TO DO: Across all lines of the entries, tally those with the word "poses" in them. The reply is the tally, by itself.

INPUT DATA:
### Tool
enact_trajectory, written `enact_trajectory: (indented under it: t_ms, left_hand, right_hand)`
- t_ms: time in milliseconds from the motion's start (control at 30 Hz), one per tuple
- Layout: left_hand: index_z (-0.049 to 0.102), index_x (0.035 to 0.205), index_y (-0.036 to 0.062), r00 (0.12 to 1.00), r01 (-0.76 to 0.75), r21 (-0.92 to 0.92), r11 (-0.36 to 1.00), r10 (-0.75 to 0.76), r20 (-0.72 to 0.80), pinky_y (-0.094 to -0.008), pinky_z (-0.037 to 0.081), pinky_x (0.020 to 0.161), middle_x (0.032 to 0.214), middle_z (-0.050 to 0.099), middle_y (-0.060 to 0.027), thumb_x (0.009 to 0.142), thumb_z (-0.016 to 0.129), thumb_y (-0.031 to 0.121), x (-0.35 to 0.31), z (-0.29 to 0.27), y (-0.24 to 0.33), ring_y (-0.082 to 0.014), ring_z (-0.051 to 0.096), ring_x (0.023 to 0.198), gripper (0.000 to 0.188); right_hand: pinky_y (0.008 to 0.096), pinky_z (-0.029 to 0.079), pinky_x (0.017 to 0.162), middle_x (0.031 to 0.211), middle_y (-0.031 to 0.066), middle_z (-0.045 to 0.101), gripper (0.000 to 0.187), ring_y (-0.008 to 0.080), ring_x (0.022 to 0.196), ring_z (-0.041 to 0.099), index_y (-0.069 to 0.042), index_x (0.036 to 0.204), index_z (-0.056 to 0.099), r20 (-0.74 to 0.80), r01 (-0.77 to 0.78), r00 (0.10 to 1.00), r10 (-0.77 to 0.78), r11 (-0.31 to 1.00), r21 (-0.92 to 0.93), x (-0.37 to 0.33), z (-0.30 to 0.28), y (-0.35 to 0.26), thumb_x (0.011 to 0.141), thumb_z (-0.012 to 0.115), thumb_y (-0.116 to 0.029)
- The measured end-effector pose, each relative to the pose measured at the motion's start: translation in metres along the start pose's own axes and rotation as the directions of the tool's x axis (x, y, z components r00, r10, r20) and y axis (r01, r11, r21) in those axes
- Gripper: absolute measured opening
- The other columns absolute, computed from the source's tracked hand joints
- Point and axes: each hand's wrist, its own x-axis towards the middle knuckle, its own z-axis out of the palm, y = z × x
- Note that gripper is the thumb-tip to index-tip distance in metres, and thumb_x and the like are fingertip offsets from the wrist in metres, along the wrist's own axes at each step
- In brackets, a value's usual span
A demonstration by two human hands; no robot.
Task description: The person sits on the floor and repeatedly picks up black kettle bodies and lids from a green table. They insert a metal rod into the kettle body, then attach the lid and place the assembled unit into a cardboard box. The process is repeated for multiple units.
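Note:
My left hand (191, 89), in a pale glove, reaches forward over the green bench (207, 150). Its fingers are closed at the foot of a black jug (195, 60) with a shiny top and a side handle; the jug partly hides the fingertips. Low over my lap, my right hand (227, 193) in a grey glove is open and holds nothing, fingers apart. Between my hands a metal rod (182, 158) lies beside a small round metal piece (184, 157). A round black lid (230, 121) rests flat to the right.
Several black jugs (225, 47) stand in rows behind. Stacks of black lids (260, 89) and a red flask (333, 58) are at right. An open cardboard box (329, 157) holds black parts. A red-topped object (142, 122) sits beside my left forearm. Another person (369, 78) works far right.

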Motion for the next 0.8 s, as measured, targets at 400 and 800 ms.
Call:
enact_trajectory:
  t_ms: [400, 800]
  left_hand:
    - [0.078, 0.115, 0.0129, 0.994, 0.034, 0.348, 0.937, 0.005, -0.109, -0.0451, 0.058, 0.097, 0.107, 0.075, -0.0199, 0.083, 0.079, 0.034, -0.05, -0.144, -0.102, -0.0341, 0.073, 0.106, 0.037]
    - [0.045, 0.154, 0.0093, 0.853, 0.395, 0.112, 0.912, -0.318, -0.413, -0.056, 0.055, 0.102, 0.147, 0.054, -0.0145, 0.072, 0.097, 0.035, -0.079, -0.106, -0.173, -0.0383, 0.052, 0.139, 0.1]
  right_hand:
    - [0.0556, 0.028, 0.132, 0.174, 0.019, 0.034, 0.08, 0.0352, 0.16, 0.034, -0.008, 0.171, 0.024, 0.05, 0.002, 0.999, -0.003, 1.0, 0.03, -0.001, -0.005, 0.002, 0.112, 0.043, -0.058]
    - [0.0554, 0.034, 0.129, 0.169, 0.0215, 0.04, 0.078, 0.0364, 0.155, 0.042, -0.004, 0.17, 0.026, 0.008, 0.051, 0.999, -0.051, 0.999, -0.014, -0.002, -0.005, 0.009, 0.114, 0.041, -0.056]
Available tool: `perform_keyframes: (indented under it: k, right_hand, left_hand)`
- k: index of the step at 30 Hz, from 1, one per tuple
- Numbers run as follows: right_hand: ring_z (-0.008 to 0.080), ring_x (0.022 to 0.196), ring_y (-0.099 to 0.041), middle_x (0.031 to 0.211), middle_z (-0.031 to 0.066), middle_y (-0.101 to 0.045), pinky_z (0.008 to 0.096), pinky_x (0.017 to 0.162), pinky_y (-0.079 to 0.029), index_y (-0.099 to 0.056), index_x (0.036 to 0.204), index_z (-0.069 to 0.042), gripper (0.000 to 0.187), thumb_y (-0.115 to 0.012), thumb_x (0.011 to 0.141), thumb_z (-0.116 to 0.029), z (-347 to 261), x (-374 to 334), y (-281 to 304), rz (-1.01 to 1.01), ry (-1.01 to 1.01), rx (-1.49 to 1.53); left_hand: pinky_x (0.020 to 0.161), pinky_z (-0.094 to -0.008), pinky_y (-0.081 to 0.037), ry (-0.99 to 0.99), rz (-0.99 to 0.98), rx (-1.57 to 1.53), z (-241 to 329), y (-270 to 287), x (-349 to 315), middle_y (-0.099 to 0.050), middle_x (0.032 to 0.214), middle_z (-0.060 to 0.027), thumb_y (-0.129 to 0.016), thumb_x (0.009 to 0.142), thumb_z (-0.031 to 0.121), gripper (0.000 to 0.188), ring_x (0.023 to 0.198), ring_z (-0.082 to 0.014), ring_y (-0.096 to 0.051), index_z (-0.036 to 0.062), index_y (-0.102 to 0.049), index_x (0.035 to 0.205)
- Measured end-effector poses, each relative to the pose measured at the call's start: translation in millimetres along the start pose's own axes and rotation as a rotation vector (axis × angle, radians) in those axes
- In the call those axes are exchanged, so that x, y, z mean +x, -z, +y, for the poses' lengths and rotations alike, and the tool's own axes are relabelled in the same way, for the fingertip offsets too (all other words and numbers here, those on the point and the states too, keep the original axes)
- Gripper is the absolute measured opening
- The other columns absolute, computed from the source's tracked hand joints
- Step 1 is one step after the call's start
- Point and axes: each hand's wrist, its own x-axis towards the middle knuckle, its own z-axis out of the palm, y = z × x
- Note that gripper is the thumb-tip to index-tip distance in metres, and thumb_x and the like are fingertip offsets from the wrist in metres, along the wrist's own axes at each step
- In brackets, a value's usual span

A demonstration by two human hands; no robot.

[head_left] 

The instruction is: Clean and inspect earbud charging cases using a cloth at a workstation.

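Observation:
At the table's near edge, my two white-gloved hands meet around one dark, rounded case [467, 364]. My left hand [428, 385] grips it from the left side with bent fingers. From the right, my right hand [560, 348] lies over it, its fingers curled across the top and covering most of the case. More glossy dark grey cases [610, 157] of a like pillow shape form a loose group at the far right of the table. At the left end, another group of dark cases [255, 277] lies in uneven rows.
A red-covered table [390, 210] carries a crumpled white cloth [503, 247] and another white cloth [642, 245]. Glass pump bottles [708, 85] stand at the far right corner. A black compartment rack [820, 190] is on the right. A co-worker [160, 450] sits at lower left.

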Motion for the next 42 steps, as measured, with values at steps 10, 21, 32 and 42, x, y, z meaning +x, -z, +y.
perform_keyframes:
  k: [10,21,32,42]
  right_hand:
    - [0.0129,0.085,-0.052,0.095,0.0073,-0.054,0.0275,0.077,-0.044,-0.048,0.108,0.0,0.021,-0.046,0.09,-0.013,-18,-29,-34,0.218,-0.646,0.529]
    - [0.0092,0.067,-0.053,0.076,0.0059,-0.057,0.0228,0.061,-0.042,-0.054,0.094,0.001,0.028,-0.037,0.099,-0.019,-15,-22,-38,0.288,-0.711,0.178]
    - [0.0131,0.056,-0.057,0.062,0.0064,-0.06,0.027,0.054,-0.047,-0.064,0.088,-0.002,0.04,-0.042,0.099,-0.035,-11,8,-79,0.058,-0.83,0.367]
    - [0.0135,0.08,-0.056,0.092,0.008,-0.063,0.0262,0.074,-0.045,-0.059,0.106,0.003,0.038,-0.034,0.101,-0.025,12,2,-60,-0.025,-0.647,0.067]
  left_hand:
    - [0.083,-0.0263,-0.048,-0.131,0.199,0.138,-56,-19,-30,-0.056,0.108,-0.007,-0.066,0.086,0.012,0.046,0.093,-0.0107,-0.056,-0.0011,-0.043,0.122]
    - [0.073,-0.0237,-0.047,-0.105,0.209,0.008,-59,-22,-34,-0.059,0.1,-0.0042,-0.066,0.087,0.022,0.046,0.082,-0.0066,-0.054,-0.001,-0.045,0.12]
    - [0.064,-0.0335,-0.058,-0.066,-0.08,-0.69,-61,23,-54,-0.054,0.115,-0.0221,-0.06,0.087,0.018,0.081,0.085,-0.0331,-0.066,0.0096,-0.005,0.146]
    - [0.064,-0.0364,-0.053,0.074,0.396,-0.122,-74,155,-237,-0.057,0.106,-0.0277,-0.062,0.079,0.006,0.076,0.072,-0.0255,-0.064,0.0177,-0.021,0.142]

OUTPUT BELOW: 2